В дверь трижды стукнули. Тина, побледнев, затравленно заметалась взглядом по сторонам, затем заскочила в крохотный санитарный блок и, уже закрываясь, умоляюще произнесла:
– Не выдавай и даже не смотри в мою сторону.
Три стука – наш традиционный сигнал, что воспитательницы рядом. Ну да, на высоких каблуках убежать отсюда она не успеет, медицина у нас располагается в неудобном тупичке длинного, хорошо просматриваемого коридора. Могла бы разуться ради такого дела, тоже мне еще, прятаться вздумала. А вдруг кто-нибудь туда заглянет?
Дверь открылась, и благодаря тому, что Тина не вернула ширму на место, я успела заметить, как заходят Ворона и директриса, причем знахарок с ними нет.
Что им вообще здесь понадобилось? И что я буду им отвечать, если спросят о потревоженной ширме? Ведь считается, что самостоятельно неспособна и пару шагов пройти.
От греха подальше прикрыла глаза, сделав вид, что в очередной раз провалилась в черноту забытья. Видеть теперь ничего не видела, зато слышала прекрасно. Даже тогда, при первых приступах, мне часто изменяло зрение, но слух если и отключался, то лишь на непродолжительные периоды.
Судя по шагам, обе приблизились к моему закутку, остановились рядом и молчат.
Первой заговорила Ворона:
– Элли спит.
– Она не спит, сном такое состояние называть нельзя, – возразила Селедка. – Так Харита говорила.
Харита – одна из знахарок. Та, которая считается более опытной и сильной.
Только мне она абсолютно ничем не помогла, если не считать тех таблеток, после которых боль отступает, а дурнота становится терпимой.
– Я не верю этой шарлатанке, – возразила Ворона. – Элли в таком состоянии уже третьи сутки, а она так и не сказала ничего определенного, только словами играет и все время пичкает ее разной химией.
– Она лучшая из всех наших знахарок.
– Это не значит, что она хорошая.
– Очевидно, этот случай не для нее. Но если состояние Элли не улучшится, мы найдем другой вариант.
– Какой?
– Не знаю, надо с Эсмеральдой обговорить. Портос будет недоволен, если мы потеряем его девочку.
– Портосу она нужна так же сильно, как мертвяку пуля в голову.

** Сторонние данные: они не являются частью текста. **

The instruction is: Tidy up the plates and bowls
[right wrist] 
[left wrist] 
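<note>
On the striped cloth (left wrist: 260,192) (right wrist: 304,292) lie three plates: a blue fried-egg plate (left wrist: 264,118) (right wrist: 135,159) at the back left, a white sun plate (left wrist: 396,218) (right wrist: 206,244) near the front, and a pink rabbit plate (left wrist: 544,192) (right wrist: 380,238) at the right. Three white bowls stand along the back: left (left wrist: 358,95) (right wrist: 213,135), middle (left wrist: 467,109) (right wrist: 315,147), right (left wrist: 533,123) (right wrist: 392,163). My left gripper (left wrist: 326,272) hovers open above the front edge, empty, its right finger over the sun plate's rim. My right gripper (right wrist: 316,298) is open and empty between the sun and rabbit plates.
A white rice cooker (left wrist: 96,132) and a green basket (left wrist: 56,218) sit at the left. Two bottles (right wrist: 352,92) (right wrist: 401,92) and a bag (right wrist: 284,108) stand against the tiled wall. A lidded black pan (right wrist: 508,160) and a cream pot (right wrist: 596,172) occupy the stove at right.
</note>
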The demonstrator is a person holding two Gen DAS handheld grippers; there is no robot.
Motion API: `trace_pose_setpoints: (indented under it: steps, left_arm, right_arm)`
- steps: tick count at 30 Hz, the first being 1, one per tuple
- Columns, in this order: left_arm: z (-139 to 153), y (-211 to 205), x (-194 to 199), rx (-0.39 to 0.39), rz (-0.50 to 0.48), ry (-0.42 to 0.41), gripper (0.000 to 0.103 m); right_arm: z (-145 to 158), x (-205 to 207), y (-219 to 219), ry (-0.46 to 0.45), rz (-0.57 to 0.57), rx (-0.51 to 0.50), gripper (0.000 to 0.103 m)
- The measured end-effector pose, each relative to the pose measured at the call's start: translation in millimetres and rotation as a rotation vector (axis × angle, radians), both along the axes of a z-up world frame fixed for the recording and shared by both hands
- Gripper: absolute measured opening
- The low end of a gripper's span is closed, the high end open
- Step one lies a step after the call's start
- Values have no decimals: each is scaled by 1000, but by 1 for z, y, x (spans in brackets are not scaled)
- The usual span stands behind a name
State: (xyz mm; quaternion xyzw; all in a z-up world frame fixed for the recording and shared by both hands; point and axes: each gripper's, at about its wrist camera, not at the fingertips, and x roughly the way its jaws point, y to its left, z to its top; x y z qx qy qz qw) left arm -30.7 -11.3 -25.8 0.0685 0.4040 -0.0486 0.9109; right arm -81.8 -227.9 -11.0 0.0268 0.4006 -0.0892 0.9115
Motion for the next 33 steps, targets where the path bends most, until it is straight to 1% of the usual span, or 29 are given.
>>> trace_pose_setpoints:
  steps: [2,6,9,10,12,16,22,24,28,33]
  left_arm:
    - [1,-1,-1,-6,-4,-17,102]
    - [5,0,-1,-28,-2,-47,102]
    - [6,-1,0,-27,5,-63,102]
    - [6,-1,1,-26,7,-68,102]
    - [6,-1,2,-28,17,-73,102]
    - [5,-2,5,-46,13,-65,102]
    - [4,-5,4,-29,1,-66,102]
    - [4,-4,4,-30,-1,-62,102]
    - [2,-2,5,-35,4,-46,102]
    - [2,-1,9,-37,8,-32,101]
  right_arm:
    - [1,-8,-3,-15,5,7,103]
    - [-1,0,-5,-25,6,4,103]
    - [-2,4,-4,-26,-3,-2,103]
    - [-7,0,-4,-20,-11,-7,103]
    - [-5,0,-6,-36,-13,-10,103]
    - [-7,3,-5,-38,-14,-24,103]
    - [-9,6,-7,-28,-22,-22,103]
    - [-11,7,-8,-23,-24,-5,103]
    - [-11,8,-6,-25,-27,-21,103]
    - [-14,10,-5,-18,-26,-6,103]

– Ты права, – согласилась директриса, тем самым вслух признав, что жених у меня проблемный. – Но Элли, по сути, уже его собственность, пусть и неформально, но часть статуса. Только представь, что будет, если все вокруг начнут ему соболезновать по поводу гибели невесты, которая жила не в его доме, а оставалась в Цветнике? Двусмысленная ситуация, мы не имеем права такие допускать.
– Я бы на его месте хорошенечко подумала, прежде чем настолько затягивать церемонию бракосочетания. Такое уже ни в какие рамки не укладывается, и это целиком его вина.
– Альбина, мы сейчас не о том говорим.